Given these entries, repeat exactly the lines starting with the one that has "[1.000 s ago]" and going on through the one that has "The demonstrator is", both included, but none of the pictures.
━━ The records ━━
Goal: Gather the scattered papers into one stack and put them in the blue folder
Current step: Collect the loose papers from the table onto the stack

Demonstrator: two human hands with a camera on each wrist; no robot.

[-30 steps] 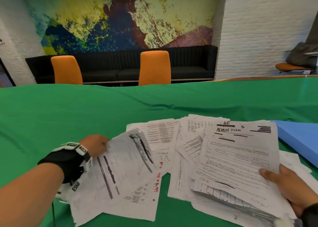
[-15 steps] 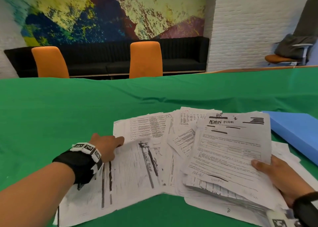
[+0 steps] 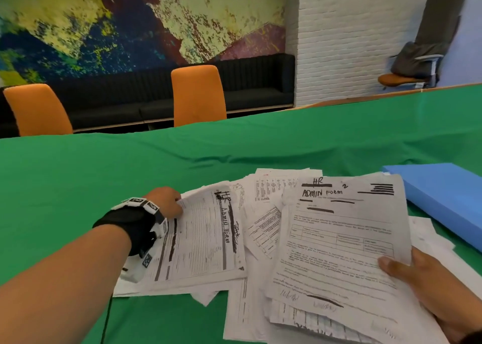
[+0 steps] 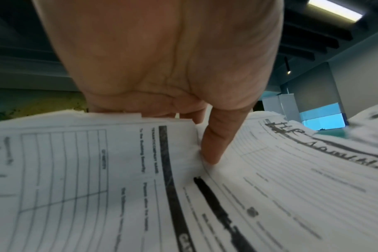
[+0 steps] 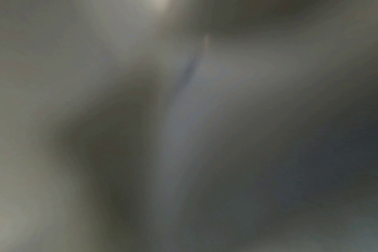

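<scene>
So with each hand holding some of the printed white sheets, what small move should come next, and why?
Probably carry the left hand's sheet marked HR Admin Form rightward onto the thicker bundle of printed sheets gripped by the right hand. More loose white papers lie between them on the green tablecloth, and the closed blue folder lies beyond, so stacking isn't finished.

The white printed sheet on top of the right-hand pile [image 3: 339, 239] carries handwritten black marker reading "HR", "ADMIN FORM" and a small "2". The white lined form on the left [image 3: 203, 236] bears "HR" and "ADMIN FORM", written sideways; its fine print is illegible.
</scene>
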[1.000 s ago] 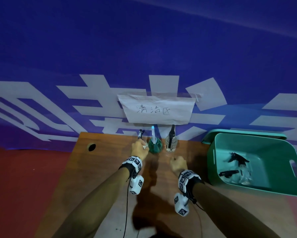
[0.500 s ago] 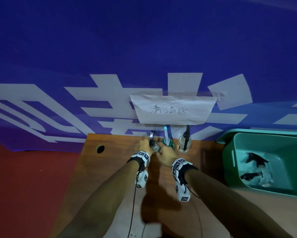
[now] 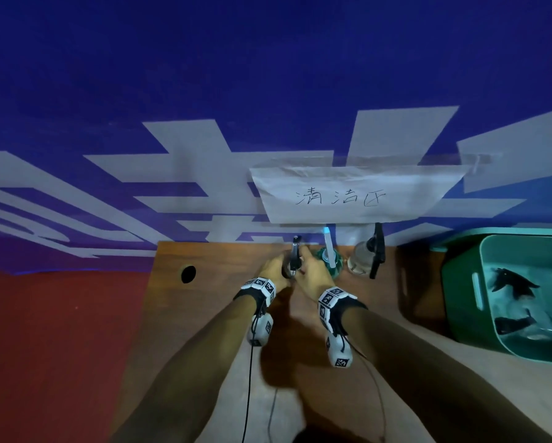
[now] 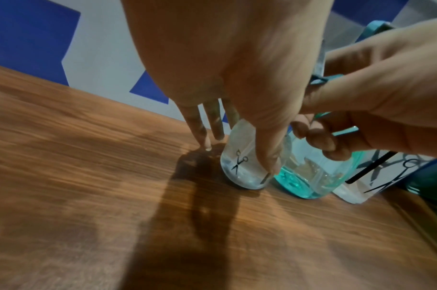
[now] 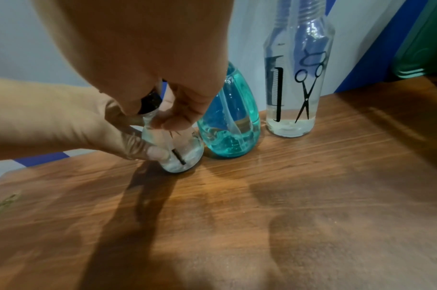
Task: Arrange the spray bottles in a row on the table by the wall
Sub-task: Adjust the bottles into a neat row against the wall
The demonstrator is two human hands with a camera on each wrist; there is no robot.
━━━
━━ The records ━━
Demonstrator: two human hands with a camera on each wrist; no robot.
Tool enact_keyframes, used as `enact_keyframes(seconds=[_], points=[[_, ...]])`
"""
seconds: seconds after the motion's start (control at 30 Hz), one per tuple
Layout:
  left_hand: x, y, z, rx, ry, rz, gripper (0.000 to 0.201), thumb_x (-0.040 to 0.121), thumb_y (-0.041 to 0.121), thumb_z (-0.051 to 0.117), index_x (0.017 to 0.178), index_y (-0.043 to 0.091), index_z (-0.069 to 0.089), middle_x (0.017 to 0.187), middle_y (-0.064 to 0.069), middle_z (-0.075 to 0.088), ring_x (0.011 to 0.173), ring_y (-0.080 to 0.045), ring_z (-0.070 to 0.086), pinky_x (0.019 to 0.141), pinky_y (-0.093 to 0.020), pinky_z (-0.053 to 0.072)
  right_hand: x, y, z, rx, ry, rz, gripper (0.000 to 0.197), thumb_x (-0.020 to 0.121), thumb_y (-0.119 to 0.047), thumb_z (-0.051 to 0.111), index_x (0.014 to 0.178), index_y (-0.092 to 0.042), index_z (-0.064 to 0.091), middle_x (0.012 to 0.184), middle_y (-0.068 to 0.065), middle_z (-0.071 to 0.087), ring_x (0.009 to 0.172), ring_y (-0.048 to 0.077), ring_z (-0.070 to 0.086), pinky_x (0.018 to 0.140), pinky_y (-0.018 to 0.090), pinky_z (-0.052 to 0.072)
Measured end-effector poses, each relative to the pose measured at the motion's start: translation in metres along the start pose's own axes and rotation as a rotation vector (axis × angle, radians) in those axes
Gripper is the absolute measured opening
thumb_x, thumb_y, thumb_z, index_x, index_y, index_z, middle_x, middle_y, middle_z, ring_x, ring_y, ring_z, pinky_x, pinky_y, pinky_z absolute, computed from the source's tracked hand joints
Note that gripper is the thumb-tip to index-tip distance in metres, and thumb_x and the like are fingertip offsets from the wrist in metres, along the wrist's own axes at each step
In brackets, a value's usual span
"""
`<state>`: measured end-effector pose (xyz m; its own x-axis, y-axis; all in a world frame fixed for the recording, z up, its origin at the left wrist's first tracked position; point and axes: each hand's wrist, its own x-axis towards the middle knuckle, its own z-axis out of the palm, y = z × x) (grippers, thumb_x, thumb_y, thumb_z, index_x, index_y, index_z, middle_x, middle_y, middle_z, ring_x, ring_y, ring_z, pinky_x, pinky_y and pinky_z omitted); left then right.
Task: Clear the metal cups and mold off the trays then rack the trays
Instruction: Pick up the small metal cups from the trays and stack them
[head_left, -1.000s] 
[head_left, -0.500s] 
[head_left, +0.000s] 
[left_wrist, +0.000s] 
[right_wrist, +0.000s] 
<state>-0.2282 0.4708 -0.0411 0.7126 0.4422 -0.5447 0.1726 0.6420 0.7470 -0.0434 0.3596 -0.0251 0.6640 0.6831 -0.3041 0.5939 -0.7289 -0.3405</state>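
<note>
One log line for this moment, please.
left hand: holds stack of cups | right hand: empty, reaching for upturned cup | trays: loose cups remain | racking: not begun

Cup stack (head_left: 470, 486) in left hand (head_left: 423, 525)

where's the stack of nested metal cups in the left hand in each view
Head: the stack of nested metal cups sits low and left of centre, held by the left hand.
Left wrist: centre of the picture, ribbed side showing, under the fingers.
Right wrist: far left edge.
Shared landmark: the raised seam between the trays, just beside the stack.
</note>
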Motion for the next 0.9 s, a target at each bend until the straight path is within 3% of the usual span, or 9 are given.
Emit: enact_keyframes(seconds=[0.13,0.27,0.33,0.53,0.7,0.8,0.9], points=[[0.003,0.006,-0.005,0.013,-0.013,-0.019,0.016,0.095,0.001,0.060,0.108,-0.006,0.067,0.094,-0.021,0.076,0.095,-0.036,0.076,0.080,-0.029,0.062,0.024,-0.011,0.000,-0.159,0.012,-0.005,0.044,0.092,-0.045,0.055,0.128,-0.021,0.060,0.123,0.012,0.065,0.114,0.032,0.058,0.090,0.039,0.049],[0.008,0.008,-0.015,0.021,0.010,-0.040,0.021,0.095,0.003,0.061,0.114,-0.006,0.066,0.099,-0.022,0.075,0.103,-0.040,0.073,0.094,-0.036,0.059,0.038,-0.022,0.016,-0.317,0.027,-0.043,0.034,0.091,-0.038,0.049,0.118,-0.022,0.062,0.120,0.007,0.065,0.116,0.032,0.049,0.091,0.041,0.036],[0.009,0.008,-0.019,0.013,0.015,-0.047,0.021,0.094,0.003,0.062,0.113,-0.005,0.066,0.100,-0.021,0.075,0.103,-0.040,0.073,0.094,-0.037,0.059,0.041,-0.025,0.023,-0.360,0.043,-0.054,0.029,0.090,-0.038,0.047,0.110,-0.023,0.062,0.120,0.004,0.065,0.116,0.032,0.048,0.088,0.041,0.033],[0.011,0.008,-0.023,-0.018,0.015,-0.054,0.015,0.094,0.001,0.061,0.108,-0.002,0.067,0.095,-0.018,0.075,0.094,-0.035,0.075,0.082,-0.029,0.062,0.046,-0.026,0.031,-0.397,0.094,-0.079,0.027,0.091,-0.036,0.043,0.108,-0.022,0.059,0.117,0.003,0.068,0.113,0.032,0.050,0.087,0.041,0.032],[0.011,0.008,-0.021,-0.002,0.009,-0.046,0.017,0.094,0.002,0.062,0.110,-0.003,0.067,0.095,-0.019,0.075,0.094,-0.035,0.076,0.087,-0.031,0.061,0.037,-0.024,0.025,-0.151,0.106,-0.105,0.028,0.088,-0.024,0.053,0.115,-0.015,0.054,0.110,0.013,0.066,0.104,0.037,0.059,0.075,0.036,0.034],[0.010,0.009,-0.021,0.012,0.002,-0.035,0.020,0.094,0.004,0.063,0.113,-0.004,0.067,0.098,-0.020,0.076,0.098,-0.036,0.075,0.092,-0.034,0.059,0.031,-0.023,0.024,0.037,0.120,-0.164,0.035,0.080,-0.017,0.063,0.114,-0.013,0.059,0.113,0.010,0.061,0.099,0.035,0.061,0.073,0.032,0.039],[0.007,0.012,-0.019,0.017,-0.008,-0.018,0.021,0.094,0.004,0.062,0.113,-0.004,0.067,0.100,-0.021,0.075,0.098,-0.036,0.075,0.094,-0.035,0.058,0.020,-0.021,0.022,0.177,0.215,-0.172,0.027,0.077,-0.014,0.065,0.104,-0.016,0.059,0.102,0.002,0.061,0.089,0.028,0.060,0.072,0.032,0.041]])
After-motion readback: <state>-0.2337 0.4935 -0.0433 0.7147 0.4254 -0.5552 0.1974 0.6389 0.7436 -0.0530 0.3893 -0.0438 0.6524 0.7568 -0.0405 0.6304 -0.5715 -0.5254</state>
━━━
• [Result for this task]
[1.000 s ago] 
[0.500 s ago] 
[now] 
[now] 
[now] 
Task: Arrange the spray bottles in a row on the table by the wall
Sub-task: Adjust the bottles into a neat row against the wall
The demonstrator is two human hands with a camera on each wrist; there is no robot.

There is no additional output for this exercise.